Here are two photos from my family’s campout this week at Mt. Charleston’s Hilltop campground.

Looking southeast from Mt. Charleston's Hilltop campground, into the Las Vegas valley.

Las Vegas sits at around 2000 feet above sea level; this campground, 8400 feet.  To help visualize the distances here, see that little white line sticking up from the valley on the right?  That’s the Stratosphere Tower.  It’s 1149 feet tall. 

I tried to get a shot of this view at night, with a mostly full moon hanging over the city lights, but my camera isn’t strong enough.

Looking northeast from Hilltop campground across the Nevada interior

Views From Lee Canyon

I went up to Lee Canyon, near Mt. Charleston, last week to do some bike riding.  I didn’t go far, so I didn’t take many pictures, but here are a couple of views. 
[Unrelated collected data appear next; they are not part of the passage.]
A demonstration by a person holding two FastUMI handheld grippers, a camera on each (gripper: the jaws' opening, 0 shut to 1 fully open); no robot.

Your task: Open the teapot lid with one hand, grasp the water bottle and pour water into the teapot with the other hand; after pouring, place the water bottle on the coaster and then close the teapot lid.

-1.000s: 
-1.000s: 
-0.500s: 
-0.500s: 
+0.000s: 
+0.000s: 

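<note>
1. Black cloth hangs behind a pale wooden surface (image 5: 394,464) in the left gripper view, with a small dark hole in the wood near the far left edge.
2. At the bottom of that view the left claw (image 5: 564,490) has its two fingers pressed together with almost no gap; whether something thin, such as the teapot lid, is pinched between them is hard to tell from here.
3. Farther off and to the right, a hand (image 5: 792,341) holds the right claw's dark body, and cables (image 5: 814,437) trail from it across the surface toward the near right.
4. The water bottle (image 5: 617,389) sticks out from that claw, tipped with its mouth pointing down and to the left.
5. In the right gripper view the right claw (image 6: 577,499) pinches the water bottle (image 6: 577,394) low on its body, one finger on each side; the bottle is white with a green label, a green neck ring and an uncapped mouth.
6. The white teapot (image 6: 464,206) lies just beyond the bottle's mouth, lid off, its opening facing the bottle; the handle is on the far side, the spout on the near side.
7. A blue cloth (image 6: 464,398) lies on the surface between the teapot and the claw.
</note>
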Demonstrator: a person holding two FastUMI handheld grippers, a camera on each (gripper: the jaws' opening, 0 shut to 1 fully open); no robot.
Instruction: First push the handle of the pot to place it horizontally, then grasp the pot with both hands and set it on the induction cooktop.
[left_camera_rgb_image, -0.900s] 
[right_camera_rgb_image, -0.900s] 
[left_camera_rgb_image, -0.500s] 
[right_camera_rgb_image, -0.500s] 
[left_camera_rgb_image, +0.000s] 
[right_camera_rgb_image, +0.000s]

First, two shots near the end of the road, by the ski resort; the sun had just risen over another peak, and was shining between a couple of huge pines.


Also, on the way down the mountain, I saw a couple of burros on the side of the road.  It’s hard to tell here, but the one on the right is far larger–a parent.  It’s possible that one or the other was on its way to deliver mail to Boys’ Life magazine.  The big plants in the middle ground are yucca plants,which are everywhere in this part of the country.  Joshua trees are a kind of yucca. 

A couple of big falcons flew around my area, but they were far too fast for me to get a picture, and I couldn’t identify the exact species.  I also say a cute little kit fox, but he ran off before I could get a picture, even though I pulled over and tried to find him.  A pretty good day for spotting desert wildlife.

Adventure and Refreshment at Mount Charleston


Last Saturday, to beat the heat here in the depths of the Las Vegas Valley, the Hustons retreated to the bucolic splendors of the nearby Mount Charleston area.  I looked for a trail to hike that wouldn’t be too long or too short, or too easy or too hard for our children (and whose porridge would be neither too hot nor too cold…oh wait, that’s something else).  Also, parking and access to the trail had to be free. 

We settled on the Fletcher Canyon Trail, which is just under four miles round trip, and which has a gentle but noticeable slope.  I also liked that trail because it offered so much shade, going well into the forested area, as well as a stream and sheer cliff faces overhead at the end, boxing you in with 200 foot walls on either side. 


The hike offered plenty for us all to gape at: a few deer on the drive up, a huge spider’s nest in a tree hanging over the trail, large trees fallen over a dry part of the stream bed (suitable for daredevil stunts), a lizard in the bushes, bats that thought nothing of flitting around us and then landing still on the closest tree (ready for close inspection by curious youngsters), and the stream itself, which was crystal clear and ice cold, and which was apparently good for dunking our heads in, and for pouring on each other.  After cooling off in that water, a couple of us bottled some to take home, boil, and enjoy. 

Incidentally, there was a picture on the front page of the Nevada section of the Review-Journal yesterday that showed exactly the same thing–two kids on the Fletcher Canyon Trail playing in the stream.  Weird. 

A great few hours all around.  One of our more successful hikes, and one of the most scenic since the Great Snowy Valentine’s Day of 2009.